I believe it opens us up to seeing God more at work in the world around us. I may have told you already about my encounters with Wood pigeons? Or Kereru to give them their Maori name. One of the great things about growing up in Titirangi was that there were always wood pigeons in the bush round us. When we moved to Dunedin to go to Knox it was good to see them again,. I started thanking God for his Holy Spirit’s presence every time I saw one, they are part of the dove family. Slowly they started turning up everywhere. I was talking with a girl in the quad at Otago Uni about becoming a follower of Jesus and I heard that woodpigeon sound, I looked up and there was a woodpigeon sitting in the only tree in the quad looking down at us.  I was having a real down day struggling on a cold winter day with a long assignment, and saying well God you’ve seemed to have abandoned me here and I looked out the window and there were three of them sitting on a power line looking in at me.
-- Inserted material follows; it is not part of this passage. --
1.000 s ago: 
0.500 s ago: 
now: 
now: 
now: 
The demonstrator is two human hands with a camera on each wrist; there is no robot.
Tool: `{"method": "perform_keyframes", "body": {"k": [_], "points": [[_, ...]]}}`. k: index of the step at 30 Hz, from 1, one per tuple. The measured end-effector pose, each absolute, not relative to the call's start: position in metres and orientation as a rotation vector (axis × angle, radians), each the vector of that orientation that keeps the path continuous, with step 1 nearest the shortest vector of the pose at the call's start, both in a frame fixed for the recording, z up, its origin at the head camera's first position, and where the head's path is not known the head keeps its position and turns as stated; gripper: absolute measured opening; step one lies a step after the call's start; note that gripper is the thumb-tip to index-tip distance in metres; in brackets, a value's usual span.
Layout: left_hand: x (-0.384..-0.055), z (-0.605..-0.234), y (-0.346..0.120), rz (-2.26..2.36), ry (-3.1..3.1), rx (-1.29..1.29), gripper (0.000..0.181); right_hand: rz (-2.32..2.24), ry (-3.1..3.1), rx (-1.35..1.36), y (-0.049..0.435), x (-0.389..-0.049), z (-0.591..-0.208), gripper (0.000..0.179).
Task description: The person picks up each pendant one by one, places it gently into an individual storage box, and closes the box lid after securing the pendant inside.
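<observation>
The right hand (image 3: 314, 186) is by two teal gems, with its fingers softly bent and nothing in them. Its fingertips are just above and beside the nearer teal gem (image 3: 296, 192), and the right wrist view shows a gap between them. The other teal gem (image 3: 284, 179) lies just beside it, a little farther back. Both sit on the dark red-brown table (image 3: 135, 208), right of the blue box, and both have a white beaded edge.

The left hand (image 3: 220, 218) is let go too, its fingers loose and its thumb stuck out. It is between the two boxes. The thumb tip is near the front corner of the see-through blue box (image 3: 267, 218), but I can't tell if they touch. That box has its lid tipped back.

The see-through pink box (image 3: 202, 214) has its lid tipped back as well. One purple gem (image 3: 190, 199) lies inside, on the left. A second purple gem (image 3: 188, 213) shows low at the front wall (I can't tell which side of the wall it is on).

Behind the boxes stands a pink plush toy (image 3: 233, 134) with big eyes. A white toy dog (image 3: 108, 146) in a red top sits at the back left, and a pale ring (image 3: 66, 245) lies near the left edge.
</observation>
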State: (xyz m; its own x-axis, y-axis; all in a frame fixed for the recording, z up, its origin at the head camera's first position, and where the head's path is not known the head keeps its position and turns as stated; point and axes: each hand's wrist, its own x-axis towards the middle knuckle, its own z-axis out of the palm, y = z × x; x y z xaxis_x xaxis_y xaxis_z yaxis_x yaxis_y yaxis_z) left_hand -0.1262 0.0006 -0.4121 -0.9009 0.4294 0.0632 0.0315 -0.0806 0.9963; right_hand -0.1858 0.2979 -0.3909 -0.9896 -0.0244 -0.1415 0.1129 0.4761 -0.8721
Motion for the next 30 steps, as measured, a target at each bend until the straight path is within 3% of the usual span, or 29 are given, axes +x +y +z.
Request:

Another time I was walking down the road worrying about finances, living on a student allowance with three kids and a fourth on the way. I looked up and saw a woodpigeon on a powerline with its head under its wing asleep, and sensed God say is that how you see me Howard asleep not on the job just dozing off in the sun. When they were making decisions about funding at the Auckland chapel before I came here I knew it was time to leave, when a wood pigeon crashed into the windows to get my attention and then flew off away from the chapel and when I come to think of it now, in this direction.

I become aware of God in people as well someone who will simply say a kind word at the right time, or someone who drops by and needs some advice from me, or those in need.   Mother Teresa called her order of nuns a contemplative order. She said they sat down and prayed and focused on the face of Jesus and then went out and saw the face of Jesus in the poor and dying and served him there. 


Mission or being missional has been defined as seeing where God is already at work in the world and Going and joining in.


Yes we will see Christ because as he promised Jesus is with us to the end of the age… And yes the pure of heart will see God because in the end those who have a pure heart who have had their hearts renewed by Christ, it’s not earned its by grace,  will be with him now and to all eternity. We see now as if in a mirror darkly, like some sort of reflection in a train window, but one day we will see him face to face.


Blessed are the pure of heart for they will see God. The alongside this is of the heart spring in Yellowstone park, it is a great way to finish not with bottled water but the real thing. AS we yield ourselves to God, know our spiritual poverty, mourn for our condition, humble ourselves there is that great invitation, that amazing race that our hearts will be renewed. That with  Christ living within us will well up a spring of living water, that will wash us clean and over flow to those around us… and we will see God.